##### Dataset records #####

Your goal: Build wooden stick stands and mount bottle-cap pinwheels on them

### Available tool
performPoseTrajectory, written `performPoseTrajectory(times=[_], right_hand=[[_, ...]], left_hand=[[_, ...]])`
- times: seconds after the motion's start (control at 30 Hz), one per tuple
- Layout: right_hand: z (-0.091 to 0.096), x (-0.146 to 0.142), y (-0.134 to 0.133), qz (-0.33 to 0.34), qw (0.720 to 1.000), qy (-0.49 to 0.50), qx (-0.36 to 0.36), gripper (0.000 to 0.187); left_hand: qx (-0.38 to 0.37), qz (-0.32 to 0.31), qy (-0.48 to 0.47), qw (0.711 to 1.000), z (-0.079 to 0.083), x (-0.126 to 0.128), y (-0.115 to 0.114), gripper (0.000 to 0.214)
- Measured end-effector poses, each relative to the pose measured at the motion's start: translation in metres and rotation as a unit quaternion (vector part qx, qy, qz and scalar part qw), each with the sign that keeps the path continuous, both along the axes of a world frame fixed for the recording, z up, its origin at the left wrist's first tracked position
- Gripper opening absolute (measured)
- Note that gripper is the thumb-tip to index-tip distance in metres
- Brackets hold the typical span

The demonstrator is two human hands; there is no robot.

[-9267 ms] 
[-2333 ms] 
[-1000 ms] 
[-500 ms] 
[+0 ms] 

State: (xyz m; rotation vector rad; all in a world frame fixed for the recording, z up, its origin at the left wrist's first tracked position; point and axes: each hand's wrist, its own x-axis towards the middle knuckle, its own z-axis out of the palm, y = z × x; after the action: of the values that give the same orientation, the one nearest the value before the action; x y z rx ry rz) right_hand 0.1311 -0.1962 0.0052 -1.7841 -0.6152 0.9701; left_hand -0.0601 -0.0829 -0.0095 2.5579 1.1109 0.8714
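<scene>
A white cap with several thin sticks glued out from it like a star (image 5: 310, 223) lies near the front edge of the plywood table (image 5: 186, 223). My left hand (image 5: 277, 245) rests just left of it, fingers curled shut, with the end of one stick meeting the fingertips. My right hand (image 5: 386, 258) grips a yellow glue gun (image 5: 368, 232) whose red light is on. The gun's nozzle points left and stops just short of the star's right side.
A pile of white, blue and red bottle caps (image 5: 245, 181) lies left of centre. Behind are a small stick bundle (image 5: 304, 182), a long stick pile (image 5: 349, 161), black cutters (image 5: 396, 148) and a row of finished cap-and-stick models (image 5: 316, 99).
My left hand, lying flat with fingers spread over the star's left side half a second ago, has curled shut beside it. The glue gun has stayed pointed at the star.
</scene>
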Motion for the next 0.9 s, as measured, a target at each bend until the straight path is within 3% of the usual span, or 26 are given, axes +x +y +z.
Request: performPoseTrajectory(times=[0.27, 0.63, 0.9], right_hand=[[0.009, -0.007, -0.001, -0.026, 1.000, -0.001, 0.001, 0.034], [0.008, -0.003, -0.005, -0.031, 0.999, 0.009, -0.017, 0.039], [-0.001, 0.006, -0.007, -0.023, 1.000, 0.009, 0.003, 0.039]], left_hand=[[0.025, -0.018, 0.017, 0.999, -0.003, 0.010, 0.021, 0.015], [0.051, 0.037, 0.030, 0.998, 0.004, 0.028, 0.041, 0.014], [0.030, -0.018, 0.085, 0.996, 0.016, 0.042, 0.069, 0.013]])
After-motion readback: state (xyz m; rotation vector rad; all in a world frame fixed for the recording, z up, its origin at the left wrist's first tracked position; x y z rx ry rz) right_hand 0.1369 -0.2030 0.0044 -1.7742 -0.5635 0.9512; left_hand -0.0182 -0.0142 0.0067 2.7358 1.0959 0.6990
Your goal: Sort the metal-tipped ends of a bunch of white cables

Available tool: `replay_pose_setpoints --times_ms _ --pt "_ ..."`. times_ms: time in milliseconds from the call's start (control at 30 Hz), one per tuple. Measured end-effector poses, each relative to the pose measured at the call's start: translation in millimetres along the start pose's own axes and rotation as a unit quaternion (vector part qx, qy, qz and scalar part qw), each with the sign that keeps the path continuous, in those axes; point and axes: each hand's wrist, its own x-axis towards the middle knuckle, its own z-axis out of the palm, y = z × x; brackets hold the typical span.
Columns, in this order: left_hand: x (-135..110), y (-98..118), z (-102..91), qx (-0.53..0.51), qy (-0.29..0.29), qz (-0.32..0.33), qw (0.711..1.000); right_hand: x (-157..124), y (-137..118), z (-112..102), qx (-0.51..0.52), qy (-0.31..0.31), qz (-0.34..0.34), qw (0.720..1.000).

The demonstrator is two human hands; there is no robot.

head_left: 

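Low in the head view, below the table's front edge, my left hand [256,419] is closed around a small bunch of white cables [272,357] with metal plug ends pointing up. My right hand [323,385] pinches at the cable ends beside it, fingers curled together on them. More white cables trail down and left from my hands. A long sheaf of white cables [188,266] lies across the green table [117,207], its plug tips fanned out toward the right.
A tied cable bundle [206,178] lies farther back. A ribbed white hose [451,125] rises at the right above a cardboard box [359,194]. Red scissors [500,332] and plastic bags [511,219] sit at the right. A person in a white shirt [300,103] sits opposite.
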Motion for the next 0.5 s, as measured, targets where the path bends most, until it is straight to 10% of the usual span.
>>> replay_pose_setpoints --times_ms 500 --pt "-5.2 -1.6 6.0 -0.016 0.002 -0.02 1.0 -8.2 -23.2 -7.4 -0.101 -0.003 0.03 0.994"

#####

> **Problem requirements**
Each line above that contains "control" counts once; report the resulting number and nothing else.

> **Answer to this exercise**
2